INTRODUCTION: DEMOCRACY AND JOURNALISM
Democracy remains a normative vision – even if aspects of it continue to be debated – and it is this context of democratic ideals that ultimately accords journalism its raison d’être and legitimacy. The contemporary crisis of journalism must be understood as one important dimension of the serious dilemmas that have been confronting democracy itself. The two sets of problems are inextricably linked, even if each has its unique factors and dynamics. Thus, discussions about journalism's difficulties, and possible resolutions to them, must keep in sight its role in the dynamics of democracy. One particular aspect of this role has to do with how and to what extent journalism helps facilitate citizens’ involvement in the life of democracy. Without minimal degrees of civic engagement, democracy atrophies, and journalism, at least indirectly, is understood as serving a key function here. In recent years, however, we have been seeing a strong increase in a phenomenon that is not covered by theories of democracy or traditional conceptions of journalism: Citizens are engaging in public life via practices that resemble or make claim to be journalism.
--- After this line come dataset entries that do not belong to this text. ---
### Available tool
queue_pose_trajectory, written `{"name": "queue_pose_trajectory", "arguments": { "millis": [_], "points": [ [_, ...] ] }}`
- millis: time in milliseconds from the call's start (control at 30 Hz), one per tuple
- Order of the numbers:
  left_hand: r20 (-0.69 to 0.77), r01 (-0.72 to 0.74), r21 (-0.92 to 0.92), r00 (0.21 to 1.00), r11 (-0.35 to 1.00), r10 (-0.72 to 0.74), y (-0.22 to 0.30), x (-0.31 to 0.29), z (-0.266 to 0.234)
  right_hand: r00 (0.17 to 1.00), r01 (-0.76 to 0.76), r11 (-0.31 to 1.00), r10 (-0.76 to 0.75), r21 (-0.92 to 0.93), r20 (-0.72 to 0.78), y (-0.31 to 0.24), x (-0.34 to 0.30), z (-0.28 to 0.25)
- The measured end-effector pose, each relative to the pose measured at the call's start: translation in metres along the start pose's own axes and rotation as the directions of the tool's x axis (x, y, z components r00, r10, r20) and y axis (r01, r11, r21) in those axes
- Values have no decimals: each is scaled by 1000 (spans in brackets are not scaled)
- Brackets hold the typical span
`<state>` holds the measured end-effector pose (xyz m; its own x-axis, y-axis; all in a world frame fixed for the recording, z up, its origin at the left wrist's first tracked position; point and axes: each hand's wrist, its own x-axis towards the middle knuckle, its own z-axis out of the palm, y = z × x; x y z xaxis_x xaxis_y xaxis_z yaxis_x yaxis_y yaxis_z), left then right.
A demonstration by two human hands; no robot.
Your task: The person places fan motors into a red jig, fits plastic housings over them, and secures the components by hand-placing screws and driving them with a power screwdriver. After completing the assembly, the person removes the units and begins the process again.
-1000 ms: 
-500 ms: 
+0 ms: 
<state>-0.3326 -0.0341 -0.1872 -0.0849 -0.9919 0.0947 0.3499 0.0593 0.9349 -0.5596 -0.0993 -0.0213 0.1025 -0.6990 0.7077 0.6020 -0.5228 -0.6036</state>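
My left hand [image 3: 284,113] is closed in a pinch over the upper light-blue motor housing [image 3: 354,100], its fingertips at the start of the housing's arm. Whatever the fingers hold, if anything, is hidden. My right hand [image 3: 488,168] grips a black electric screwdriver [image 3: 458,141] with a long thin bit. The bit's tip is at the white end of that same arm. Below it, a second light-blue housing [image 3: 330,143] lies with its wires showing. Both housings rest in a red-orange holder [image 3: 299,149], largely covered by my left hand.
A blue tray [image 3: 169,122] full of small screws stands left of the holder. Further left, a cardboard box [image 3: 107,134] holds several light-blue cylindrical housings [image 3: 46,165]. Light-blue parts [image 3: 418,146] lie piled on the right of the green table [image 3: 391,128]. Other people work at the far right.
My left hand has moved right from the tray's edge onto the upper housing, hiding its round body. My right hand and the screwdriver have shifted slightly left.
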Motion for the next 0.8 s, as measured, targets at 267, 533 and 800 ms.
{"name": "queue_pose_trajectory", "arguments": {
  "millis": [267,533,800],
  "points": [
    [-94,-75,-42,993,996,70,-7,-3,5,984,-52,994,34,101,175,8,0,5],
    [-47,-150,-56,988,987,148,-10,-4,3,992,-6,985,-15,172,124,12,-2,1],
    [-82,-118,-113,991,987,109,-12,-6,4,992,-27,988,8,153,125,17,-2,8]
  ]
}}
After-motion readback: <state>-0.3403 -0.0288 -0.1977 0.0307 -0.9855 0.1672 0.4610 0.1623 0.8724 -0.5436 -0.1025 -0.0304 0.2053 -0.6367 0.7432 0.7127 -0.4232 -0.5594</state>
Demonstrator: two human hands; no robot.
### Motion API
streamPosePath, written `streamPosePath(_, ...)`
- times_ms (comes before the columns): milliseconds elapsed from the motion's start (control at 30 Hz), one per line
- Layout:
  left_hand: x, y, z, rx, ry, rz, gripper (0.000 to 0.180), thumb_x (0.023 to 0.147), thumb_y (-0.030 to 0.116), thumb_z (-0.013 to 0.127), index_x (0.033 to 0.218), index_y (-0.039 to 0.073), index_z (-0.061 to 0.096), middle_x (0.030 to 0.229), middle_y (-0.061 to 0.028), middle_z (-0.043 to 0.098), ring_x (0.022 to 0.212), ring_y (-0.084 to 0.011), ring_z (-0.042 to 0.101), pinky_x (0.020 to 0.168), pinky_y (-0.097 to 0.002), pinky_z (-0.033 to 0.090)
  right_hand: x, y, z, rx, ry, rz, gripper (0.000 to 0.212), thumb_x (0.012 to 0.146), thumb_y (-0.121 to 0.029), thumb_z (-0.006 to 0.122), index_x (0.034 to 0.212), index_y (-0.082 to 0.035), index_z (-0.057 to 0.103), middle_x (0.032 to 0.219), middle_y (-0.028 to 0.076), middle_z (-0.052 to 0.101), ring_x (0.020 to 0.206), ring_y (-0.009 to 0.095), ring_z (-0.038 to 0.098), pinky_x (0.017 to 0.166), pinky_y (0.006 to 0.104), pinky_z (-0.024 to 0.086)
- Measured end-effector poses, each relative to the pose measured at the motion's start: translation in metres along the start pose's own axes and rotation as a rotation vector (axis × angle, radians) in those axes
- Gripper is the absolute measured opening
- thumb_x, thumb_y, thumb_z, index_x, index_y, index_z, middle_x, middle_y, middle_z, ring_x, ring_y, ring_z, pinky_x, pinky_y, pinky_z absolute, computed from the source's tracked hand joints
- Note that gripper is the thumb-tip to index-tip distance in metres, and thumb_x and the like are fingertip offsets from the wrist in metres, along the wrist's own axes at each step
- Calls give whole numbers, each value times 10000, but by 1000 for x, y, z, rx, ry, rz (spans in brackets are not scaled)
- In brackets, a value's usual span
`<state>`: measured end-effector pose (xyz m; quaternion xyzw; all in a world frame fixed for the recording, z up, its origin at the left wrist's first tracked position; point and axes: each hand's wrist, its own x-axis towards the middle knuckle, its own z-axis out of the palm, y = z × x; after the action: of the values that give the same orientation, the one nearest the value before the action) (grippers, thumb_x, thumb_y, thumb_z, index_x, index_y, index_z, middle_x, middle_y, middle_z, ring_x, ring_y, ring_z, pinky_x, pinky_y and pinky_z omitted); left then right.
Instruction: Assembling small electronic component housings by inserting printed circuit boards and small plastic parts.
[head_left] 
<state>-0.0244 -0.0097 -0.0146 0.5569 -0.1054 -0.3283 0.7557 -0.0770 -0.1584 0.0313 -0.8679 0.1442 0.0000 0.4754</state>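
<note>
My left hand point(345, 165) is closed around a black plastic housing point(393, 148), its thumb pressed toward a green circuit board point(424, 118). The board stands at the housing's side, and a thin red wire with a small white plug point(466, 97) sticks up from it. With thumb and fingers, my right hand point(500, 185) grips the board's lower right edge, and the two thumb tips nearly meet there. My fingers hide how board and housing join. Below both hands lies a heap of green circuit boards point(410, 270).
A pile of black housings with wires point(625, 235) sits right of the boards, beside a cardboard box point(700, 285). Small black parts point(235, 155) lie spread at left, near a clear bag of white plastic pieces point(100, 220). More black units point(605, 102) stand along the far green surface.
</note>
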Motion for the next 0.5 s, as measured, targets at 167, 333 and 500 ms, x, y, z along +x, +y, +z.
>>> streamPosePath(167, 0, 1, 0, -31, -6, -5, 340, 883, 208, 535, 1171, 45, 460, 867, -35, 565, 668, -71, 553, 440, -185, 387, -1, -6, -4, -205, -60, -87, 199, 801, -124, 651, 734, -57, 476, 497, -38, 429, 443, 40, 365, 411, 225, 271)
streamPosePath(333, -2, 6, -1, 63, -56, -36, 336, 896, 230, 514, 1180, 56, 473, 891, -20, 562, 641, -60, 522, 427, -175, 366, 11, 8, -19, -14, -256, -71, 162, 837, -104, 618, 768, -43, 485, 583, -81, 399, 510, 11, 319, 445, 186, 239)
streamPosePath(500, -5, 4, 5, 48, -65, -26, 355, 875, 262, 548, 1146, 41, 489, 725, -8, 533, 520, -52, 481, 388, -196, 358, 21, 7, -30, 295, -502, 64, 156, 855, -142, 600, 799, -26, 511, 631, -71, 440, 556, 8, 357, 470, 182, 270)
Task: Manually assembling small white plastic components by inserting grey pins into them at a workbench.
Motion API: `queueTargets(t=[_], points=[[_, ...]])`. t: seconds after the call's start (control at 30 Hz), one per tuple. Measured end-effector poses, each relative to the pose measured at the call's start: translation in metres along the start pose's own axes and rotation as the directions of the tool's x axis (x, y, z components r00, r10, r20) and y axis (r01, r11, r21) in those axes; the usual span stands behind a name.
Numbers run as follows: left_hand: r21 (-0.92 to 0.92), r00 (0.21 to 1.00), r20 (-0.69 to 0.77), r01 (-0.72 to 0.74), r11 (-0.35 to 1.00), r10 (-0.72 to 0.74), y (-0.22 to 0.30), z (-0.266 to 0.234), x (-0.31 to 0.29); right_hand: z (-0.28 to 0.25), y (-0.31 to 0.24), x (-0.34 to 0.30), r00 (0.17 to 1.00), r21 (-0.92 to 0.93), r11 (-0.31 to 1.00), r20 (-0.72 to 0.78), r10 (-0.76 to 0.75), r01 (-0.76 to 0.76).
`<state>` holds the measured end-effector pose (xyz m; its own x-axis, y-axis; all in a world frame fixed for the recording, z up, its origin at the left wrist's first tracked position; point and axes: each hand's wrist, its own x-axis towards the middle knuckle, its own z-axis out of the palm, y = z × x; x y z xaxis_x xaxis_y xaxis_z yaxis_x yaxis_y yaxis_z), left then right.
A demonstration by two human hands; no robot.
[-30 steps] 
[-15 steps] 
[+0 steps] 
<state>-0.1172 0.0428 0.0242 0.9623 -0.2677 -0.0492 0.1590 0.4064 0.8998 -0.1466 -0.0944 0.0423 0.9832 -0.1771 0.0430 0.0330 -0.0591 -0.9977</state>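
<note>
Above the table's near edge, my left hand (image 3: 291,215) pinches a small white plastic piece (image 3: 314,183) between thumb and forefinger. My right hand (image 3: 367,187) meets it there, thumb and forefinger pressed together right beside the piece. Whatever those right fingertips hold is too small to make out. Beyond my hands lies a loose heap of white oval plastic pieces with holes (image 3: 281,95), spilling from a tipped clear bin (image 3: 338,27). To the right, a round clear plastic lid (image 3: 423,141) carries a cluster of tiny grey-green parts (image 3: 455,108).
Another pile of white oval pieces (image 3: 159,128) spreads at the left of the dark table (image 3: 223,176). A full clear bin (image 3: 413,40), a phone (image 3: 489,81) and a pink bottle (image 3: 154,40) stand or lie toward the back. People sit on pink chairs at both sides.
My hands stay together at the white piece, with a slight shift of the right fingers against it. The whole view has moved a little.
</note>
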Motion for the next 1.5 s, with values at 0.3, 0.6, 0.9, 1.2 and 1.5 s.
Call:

Thus, a significant feature of the current turbulence in which journalism finds itself is the growth in what a number of authors call citizen journalism(CJ) (Allen and Thorsen 2009, 2014; Holton, Coddington, and de Zúñiga 2013; Simmons 2014; Wall 2012), sometimes also called participatory journalism (Singer, Hermida, Domingo, et al. 2011; Thurman and Hermida 2010). Citizen journalism has come to constitute both problems and possibilities for professional journalism(PJ), and it is the dynamic between the two that I explore in this chapter. Citizen journalism is a very heterogeneous phenomenon, and the vocabulary for discussing it is not yet fully fixed, as I discuss later. Mainstream journalism itself is hardly all of one piece. For ease of exposition, and in order to highlight contrasts, I will be working with what in essence are two ideal types: professional journalism and citizen journalism. While some nuance and detail will inevitably be lost in such a conceptualization, it is my hope that this approach will help to highlight basic logics at work and to elucidate key contrasts.
My analysis suggests that CJ constitutes neither the demise of good journalism nor its salvation. PJ is confronting CJ, sometimes defiantly, but is also benefitting from adapting to it.